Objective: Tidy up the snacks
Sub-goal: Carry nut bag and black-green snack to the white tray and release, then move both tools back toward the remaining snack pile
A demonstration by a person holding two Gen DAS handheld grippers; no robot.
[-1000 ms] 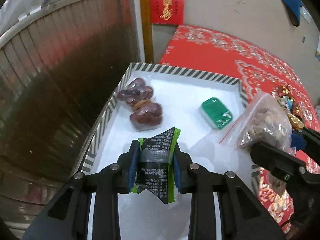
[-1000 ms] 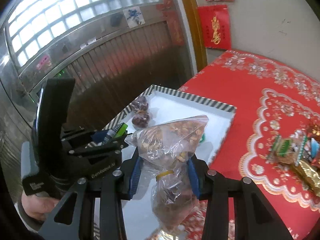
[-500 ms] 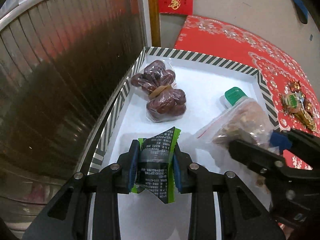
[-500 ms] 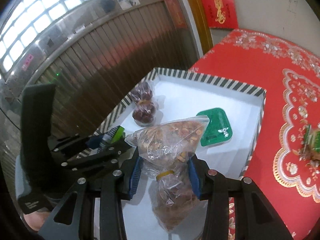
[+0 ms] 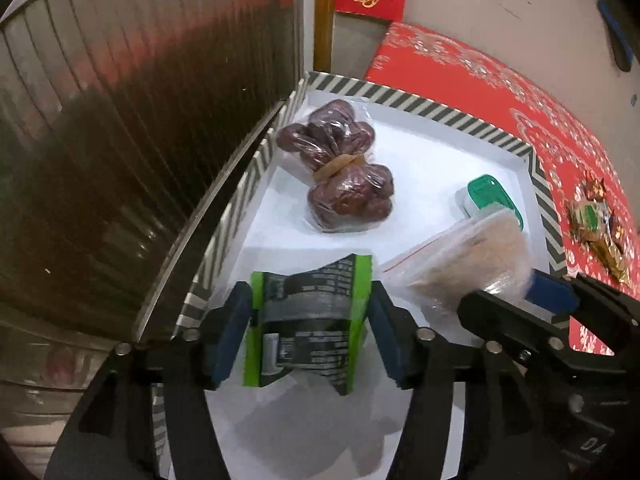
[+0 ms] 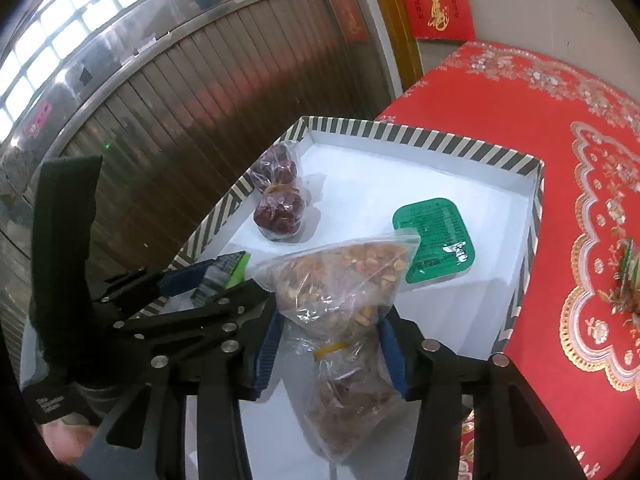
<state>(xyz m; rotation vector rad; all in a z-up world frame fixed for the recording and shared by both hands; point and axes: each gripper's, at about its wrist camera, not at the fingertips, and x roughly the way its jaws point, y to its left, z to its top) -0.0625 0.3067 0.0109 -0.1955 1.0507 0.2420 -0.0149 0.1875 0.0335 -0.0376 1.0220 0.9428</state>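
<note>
A white tray with a striped rim [image 5: 420, 108] [image 6: 420, 136] holds a clear bag of red dates [image 5: 340, 172] [image 6: 280, 208] and a green-lidded tub [image 5: 490, 196] [image 6: 436, 240]. My left gripper [image 5: 308, 308] [image 6: 200, 280] is low over the tray's near left corner. Its jaws are opening, and a green and black snack packet [image 5: 308, 320] [image 6: 228, 268] sits loose between the pads. Just to its right, my right gripper [image 6: 330, 344] [image 5: 516, 300] is also opening. A clear bag of nuts [image 6: 340, 276] [image 5: 460, 264] hangs blurred between its pads, which stand slightly off it.
The tray sits at the left edge of a red patterned tablecloth [image 6: 500, 92]. A ribbed metal shutter [image 5: 120, 140] stands close along the tray's left side. A small pile of wrapped sweets [image 5: 596, 224] [image 6: 628, 280] lies on the cloth right of the tray.
Both grippers have sunk lower over the tray. Both sets of jaws have spread, so the packet and the nut bag are no longer pinched. The packet has flattened out wider.
</note>
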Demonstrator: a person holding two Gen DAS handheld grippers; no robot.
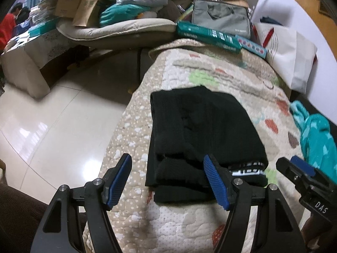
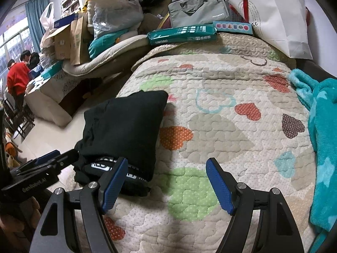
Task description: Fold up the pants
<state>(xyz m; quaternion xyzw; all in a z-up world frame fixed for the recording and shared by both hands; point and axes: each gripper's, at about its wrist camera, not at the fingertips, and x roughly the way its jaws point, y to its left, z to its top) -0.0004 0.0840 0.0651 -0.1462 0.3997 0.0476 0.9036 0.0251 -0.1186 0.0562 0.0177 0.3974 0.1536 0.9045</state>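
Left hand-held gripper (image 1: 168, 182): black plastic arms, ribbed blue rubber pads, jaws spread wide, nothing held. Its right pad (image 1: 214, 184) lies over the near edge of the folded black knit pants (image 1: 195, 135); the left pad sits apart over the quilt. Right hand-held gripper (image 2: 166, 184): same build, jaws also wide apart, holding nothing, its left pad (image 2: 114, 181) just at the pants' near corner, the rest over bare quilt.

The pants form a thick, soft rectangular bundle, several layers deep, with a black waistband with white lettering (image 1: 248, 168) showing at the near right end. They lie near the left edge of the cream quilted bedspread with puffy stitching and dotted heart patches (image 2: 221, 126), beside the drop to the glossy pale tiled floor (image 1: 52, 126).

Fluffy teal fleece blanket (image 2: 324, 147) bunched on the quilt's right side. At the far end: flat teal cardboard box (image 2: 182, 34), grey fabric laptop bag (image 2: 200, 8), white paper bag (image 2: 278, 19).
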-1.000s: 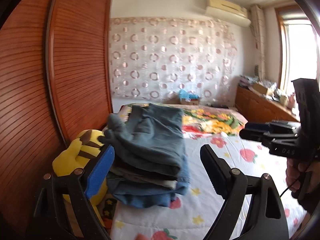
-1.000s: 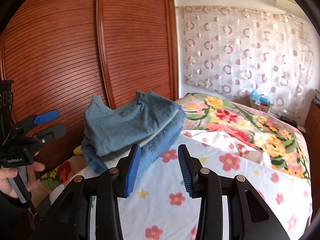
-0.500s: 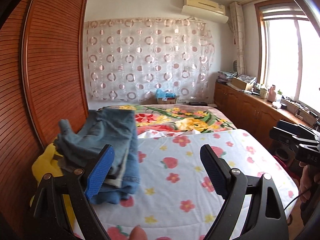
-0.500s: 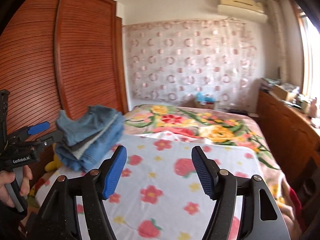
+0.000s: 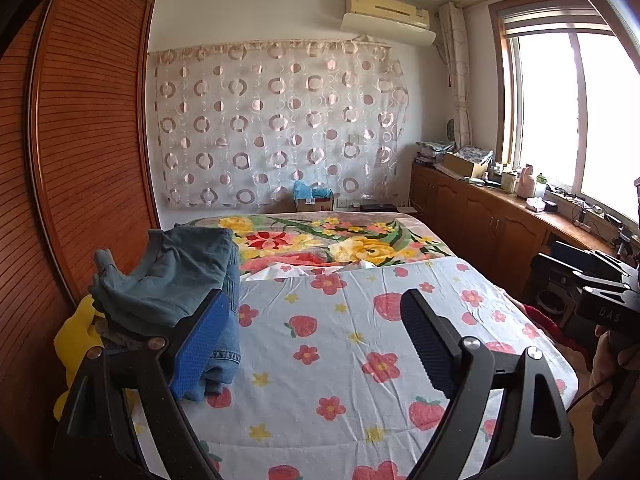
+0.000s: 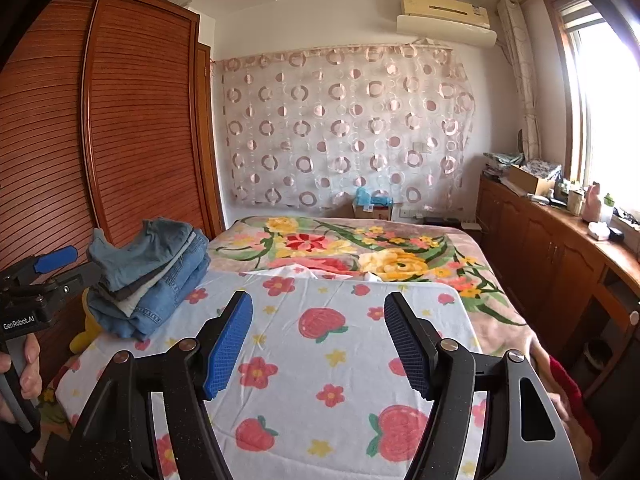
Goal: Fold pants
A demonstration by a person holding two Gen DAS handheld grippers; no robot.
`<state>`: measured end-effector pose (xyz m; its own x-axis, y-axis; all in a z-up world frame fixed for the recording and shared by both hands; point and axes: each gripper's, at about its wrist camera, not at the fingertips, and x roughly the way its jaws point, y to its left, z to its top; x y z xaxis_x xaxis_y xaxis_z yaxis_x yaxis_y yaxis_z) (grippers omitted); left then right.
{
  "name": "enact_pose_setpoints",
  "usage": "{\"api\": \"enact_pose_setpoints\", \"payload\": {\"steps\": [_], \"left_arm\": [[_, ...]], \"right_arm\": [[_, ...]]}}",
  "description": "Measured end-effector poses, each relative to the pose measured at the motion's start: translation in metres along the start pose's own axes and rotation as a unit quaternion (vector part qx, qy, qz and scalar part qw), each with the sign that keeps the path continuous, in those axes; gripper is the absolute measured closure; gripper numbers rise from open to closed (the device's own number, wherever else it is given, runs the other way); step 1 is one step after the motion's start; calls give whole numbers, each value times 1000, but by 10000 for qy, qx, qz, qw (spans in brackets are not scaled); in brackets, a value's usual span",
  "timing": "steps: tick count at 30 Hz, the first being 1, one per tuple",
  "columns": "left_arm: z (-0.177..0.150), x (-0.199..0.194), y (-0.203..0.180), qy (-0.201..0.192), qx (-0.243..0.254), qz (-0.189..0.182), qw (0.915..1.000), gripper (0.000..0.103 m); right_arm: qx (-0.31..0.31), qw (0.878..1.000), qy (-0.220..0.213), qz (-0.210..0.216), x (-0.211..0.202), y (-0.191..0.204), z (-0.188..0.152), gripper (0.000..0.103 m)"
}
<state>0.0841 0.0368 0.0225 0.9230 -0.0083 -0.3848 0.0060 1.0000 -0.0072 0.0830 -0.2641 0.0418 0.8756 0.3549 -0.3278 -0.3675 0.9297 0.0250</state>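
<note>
On left handle: I read "GenRobot.AI"
Left gripper (image 5: 316, 336): wide, empty
Right gripper (image 6: 318, 340): just widened, empty
Beside wooden slatted wardrobe (image 6: 132, 120): stack of folded blue denim pants (image 6: 152, 276)

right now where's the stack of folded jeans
The stack of folded jeans sits at the left edge of the bed, beside the wooden wardrobe, partly resting on a yellow plush toy; in both wrist views it lies left of centre.

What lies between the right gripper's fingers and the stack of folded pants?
Only bare strawberry-print sheet. In the right wrist view the right gripper hangs open with nothing between its fingers, and the pants sit apart to the left.
</note>
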Motion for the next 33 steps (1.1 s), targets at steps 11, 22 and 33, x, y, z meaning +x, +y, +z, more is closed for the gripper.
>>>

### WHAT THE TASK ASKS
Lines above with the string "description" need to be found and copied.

### OUTPUT FOR THIS TASK
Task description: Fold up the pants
  "description": "Measured end-effector poses, each relative to the pose measured at the motion's start: translation in metres along the start pose's own axes and rotation as a unit quaternion (vector part qx, qy, qz and scalar part qw), each with the sign that keeps the path continuous, in those axes; gripper is the absolute measured closure; gripper numbers rise from open to closed (the device's own number, wherever else it is given, runs the other way); step 1 is one step after the motion's start; calls give whole numbers, each value times 1000, but by 10000 for qy, qx, qz, qw (spans in brackets are not scaled); in brackets, a value's usual span",

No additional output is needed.